• _Exercise instructions_
Copy each line below containing "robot".
BEGIN Supplied records
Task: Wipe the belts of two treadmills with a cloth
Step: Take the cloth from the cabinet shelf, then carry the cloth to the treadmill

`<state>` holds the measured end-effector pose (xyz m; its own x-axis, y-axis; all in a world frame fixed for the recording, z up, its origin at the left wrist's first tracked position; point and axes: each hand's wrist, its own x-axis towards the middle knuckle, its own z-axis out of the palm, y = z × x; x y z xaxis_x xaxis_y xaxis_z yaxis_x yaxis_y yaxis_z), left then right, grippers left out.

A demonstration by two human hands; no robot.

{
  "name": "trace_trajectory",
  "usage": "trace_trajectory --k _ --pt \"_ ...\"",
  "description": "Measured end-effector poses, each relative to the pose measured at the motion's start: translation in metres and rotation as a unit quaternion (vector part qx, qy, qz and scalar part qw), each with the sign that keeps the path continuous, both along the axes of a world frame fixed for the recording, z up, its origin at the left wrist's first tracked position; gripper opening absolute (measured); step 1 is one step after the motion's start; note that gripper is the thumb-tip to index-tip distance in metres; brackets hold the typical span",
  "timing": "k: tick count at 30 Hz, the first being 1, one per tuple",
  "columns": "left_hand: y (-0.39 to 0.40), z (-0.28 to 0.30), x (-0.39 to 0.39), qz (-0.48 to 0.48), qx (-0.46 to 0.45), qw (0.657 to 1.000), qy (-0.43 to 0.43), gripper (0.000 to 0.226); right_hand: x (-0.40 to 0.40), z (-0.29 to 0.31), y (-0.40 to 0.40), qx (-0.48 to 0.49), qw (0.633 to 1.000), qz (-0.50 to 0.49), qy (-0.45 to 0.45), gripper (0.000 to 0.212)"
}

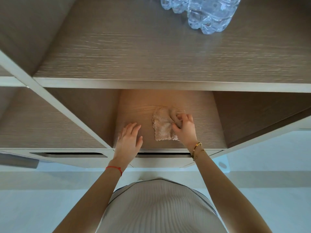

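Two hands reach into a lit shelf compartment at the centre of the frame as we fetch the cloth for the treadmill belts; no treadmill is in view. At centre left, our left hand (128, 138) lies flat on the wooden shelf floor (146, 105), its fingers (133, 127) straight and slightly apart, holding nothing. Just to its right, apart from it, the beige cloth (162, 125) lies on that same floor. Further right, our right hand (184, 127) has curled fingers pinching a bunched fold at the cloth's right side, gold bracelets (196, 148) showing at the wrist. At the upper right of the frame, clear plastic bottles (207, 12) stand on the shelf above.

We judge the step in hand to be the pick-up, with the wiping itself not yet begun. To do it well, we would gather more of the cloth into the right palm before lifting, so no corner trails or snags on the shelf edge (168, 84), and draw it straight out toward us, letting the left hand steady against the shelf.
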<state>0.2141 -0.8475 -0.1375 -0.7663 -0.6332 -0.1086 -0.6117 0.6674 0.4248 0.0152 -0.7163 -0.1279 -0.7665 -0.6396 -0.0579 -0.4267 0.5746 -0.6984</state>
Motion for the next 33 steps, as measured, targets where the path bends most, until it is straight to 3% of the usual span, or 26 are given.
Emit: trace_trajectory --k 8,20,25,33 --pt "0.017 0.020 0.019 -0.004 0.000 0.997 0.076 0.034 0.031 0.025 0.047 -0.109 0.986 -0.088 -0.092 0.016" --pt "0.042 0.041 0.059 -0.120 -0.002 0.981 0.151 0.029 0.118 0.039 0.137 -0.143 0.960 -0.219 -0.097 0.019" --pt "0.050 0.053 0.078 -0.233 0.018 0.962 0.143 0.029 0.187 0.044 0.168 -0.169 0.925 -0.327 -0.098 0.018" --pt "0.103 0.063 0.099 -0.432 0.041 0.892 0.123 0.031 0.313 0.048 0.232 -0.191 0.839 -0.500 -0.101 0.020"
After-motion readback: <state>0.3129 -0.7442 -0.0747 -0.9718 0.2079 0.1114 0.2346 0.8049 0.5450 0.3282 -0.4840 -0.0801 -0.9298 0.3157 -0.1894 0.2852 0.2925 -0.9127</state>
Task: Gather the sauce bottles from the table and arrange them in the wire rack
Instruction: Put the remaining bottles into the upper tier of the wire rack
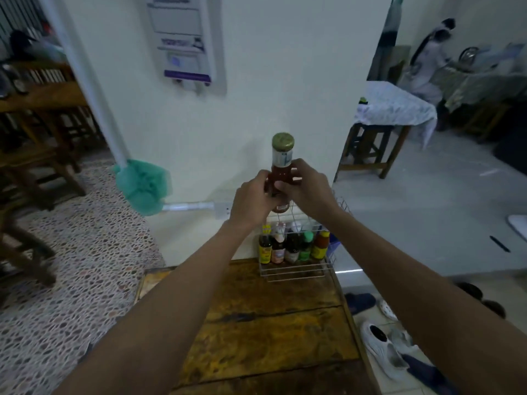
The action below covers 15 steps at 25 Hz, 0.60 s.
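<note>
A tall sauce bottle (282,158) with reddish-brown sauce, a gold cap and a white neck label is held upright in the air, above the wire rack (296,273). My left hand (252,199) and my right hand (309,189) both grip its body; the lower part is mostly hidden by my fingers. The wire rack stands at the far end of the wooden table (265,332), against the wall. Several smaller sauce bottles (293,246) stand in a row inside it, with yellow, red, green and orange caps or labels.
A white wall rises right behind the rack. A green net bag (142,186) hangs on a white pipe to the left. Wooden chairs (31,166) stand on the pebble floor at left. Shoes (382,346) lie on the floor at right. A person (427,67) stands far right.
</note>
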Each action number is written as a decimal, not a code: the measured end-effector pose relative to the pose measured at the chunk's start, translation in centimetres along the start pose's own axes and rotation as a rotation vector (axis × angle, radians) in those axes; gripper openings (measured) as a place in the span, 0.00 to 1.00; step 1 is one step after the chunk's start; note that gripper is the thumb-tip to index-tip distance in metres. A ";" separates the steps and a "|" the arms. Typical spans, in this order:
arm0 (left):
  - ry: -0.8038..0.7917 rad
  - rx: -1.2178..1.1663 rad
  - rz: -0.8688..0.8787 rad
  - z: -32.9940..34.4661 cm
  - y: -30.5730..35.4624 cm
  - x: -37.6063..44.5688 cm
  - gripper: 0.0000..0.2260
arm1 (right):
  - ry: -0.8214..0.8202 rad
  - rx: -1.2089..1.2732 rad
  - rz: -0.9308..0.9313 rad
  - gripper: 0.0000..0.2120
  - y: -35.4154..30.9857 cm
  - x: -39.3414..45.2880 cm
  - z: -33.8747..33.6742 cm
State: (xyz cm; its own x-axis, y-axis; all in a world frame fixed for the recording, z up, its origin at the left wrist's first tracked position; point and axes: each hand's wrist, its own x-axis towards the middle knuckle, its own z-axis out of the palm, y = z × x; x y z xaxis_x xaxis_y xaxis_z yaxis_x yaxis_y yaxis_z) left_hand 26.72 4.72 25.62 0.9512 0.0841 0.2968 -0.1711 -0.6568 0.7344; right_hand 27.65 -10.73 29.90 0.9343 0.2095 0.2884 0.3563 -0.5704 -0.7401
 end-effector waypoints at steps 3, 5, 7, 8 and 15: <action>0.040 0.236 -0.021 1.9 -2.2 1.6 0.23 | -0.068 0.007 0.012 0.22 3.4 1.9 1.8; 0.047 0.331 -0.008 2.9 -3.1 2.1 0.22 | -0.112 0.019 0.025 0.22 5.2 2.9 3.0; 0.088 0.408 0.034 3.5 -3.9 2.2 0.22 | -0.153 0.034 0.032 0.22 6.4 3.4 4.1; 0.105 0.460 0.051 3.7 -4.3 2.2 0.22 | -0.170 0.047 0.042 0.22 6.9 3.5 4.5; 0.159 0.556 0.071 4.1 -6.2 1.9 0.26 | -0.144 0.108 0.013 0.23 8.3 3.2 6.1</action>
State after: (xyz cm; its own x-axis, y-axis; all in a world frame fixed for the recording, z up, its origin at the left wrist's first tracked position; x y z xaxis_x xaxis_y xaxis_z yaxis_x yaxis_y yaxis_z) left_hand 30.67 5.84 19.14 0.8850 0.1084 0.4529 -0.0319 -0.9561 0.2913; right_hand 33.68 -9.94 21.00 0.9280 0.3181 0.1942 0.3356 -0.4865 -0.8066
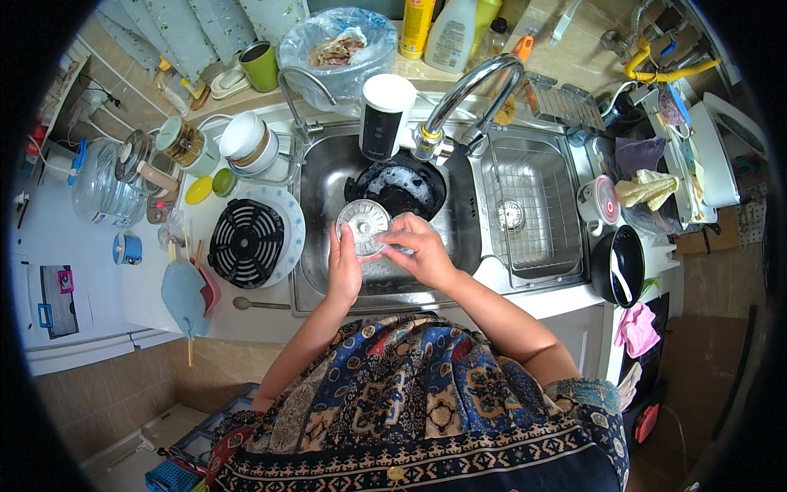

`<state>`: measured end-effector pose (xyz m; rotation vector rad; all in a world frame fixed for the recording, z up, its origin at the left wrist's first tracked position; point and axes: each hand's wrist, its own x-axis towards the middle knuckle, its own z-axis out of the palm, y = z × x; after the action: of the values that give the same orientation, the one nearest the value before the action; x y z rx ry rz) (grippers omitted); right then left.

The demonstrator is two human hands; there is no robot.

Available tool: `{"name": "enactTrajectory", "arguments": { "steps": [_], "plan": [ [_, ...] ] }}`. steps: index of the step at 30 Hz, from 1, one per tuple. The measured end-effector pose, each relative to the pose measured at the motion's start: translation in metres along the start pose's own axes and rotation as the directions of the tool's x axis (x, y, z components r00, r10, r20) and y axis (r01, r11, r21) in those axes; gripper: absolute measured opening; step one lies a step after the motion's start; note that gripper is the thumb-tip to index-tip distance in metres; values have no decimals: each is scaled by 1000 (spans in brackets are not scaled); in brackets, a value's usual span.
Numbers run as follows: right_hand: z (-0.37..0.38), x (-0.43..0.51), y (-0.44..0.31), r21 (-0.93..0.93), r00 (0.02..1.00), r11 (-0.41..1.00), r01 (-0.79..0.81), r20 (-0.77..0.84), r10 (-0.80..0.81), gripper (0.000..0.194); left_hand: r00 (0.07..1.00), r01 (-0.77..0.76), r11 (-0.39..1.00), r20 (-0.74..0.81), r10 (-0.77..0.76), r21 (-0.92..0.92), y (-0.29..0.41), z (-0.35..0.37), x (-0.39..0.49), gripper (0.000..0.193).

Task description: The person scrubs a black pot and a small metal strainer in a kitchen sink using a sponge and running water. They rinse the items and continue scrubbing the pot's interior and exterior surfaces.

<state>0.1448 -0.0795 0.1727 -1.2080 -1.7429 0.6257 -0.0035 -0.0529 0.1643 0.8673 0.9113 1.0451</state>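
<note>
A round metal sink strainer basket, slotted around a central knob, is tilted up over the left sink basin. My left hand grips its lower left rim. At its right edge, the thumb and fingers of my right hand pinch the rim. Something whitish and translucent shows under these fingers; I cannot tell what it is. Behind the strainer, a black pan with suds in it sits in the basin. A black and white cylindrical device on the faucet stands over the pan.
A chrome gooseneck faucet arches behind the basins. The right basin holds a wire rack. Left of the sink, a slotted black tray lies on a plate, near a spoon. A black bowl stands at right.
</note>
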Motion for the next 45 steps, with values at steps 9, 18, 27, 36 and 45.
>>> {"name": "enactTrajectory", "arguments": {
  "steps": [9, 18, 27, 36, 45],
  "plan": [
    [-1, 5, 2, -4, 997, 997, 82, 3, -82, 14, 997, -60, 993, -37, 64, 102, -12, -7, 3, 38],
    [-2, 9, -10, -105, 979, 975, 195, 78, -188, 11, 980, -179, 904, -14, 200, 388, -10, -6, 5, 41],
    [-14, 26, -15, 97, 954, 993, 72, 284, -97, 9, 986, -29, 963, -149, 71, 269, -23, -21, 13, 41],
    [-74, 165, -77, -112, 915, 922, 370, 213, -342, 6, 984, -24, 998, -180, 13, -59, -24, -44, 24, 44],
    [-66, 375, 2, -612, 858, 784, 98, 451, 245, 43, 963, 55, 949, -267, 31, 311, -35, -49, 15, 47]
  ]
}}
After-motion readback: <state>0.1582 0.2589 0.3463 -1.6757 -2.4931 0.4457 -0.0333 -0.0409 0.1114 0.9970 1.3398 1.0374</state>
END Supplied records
• _Answer for the task_
A demonstration by two human hands; no robot.
The demonstrator is two human hands; there is no robot.

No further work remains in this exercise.